Week 3 — Permutation logic

Testing by relabeling, and what ‘exchangeable under the null’ really licenses

Source basis. Original instructor-authored notes; data is synthetic (two groups of eight “quiz scores” drawn from a fixed generator, seed 45203). Open texts are conceptual companions cited by section title only (map-don’t-mine); no prose, figures, examples, or exercises are reproduced. See Open readings & attribution. Ungraded — Blackboard is authoritative for graded work.

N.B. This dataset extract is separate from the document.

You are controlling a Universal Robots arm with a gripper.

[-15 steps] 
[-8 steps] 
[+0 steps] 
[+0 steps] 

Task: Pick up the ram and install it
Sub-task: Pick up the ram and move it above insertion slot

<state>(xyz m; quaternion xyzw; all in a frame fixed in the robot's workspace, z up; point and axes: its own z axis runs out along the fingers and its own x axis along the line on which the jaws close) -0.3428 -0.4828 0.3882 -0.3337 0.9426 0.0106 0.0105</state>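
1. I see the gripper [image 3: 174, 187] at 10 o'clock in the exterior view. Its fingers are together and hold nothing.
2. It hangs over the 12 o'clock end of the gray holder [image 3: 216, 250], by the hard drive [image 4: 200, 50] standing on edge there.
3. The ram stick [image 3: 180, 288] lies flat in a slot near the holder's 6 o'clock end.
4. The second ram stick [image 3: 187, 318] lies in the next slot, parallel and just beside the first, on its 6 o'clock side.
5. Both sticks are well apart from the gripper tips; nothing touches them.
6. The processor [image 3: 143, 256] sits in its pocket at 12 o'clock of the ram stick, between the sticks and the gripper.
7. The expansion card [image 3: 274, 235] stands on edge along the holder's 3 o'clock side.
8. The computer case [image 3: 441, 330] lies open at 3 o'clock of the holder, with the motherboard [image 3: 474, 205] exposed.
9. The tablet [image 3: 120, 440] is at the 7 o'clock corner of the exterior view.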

This week. In Weeks 1–2 we asked what is fragile in a sample and met ranks and the ECDF. Now we build our first resampling test. Suppose two groups differ by some amount — is that difference more than the label shuffle could have produced by chance? A permutation test answers it without a table of critical values: it manufactures the null distribution by relabeling the data we already have, then asks how often chance alone beats what we saw.

Learning goals

By the end of this week you should be able to:

State the exchangeability assumption that a permutation test rests on, and say what it means for the group label to “carry no information” under the null.
Build a permutation null distribution of a statistic (here, a difference in means) by shuffling the labels and recomputing.
Compute a two-sided permutation p-value and read it as a proportion of relabelings at least as extreme as the observed value.
Tell what to permute (the labels, across the whole pool) apart from moves that only look like permuting.

Where we are

Our running example is small on purpose: two sections sit the same quiz, eight students each. Section A scores 63, 66, 67, 68, 70, 71, 79, 85; Section B scores 69, 71, 73, 81, 82, 84, 87, 91. Section B looks stronger — its mean is 79.75 against A’s 71.125, a gap of 8.62 points (79.75 − 71.125 = 8.625, shown rounded) — but with only eight scores a side, a gap like that could easily be luck of the draw. We need a yardstick for “could easily be luck,” and a permutation test builds that yardstick from the data itself.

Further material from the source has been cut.